President Nicolas Sarkozy announced on Monday, Oct. 13, that his Italian-born wife had visited Petrella and that she would not be expelled. Sarkozy said he made the decision over the weekend on "humanitarian grounds."
The news incensed many in Italy, particularly relatives of victims. The Italian Marxist-Leninist terrorist group Brigate Rosse or Red Brigades was responsible for thousands of acts of violence and believed to have been involved in 400 deaths during the 1970s and 1980s.
Just following orders?
The group was extremely violent
Sarkozy confirmed that Carla Bruni-Sarkozy had personally delivered the news to Petrella. Sarkozy said that Petrella's hunger strike needed to be stopped and he thought that the news could put an end to it.
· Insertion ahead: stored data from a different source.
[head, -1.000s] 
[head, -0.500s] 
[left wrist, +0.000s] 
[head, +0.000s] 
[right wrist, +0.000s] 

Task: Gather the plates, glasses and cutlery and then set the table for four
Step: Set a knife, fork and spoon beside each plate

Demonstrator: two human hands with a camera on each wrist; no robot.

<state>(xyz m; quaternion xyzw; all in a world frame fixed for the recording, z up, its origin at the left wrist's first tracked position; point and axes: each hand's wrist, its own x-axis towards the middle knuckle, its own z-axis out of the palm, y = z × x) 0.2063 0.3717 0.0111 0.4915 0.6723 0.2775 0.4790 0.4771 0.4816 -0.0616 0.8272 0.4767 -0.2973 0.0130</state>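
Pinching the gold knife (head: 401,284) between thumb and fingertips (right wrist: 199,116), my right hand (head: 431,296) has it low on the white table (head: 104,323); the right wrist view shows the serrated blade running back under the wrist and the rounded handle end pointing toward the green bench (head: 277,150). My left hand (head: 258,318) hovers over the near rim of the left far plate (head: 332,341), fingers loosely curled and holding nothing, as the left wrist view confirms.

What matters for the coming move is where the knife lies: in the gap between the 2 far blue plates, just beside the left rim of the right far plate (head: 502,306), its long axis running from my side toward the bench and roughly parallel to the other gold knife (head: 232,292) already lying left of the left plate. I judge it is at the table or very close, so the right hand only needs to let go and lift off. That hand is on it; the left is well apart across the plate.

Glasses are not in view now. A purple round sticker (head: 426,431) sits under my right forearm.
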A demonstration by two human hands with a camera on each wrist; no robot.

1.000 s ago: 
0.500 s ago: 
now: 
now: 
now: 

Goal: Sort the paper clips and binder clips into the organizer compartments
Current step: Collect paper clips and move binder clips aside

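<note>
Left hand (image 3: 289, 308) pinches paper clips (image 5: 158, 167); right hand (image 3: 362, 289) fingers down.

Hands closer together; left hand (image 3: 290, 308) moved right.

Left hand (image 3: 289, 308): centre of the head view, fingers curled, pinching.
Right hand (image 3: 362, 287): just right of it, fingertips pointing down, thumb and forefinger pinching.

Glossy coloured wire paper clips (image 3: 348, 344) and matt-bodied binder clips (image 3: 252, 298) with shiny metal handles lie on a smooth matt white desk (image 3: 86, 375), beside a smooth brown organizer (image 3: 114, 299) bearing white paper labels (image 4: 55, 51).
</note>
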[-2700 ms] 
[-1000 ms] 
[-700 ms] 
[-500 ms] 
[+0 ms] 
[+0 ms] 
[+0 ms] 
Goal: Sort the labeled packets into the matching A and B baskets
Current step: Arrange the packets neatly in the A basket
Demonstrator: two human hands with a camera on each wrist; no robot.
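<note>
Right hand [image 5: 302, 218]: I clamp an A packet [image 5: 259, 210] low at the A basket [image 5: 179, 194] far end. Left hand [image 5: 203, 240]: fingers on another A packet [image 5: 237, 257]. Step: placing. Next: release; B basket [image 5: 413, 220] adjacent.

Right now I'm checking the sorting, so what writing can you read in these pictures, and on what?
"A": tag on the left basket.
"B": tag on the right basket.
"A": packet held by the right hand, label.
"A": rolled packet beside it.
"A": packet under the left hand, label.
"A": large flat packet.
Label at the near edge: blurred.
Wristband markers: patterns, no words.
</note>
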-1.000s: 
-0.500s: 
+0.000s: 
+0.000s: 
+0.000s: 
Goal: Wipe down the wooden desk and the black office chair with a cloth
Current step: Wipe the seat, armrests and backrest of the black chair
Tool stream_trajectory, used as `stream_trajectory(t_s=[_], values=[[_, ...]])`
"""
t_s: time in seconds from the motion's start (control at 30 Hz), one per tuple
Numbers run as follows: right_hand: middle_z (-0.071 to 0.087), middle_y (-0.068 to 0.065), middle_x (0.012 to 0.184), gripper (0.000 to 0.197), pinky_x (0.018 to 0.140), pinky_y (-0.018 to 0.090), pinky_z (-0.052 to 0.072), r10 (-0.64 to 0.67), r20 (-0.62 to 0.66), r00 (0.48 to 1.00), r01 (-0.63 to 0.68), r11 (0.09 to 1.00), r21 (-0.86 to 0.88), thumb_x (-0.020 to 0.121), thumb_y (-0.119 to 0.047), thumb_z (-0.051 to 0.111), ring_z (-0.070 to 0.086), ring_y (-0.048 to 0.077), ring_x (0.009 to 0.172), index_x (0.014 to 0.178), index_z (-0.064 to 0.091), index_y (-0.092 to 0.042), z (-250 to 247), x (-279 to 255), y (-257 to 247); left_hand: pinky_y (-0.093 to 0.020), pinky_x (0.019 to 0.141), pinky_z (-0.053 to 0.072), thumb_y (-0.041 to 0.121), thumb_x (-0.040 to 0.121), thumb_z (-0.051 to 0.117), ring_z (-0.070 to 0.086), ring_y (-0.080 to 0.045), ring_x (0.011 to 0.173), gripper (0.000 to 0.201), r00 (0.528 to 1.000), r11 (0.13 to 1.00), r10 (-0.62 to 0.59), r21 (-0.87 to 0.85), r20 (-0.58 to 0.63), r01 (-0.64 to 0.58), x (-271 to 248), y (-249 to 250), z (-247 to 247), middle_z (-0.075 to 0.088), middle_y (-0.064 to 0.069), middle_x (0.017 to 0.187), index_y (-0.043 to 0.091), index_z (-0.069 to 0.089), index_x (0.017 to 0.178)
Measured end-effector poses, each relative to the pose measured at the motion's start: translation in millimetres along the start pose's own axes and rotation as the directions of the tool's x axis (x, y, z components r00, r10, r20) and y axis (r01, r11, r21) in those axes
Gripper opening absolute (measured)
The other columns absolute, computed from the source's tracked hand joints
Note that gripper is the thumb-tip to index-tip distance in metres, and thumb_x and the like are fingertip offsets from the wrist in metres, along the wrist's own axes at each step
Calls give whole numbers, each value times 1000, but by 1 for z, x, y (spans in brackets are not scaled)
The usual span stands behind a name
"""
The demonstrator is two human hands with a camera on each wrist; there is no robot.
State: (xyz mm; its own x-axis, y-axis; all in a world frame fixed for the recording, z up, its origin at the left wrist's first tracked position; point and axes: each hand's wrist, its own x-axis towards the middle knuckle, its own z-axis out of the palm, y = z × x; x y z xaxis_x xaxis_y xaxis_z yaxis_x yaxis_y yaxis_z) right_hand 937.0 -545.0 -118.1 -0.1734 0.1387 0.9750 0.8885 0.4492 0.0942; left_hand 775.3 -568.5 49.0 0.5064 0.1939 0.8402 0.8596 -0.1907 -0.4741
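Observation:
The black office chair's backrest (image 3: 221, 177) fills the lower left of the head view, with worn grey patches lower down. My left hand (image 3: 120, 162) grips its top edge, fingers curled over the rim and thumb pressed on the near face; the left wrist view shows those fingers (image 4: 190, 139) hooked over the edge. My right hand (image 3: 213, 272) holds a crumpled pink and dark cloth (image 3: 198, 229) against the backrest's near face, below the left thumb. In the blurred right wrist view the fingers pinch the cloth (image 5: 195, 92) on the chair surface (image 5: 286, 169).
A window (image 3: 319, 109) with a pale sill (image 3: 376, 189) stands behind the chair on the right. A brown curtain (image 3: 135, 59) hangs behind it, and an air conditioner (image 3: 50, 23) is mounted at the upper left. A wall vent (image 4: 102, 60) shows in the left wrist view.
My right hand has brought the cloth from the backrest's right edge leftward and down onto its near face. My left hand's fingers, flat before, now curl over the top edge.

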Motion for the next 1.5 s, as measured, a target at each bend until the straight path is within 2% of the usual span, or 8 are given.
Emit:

"My wife was there for a very simple reason: I asked her to do it," Sarkozy told a news conference in Paris. "I asked her to go because Ms Petrella was in danger of dying."
But Valeria Bruni-Tedeschi, the first lady's sister, said she had asked Bruni-Sarkozy to go to the president and urge him to block the extradition. Bruni-Tedeschi said she and her sister had together broken the news to Petrella last Wednesday.
"I just felt that it would be a terrible thing for her to die," Valeria Bruni-Tedeschi reportedly told Europe 1 radio.
Petrella had been convicted of plotting to murder a senior Rome police officer and to kidnap a judge. She had been living in France since 1993.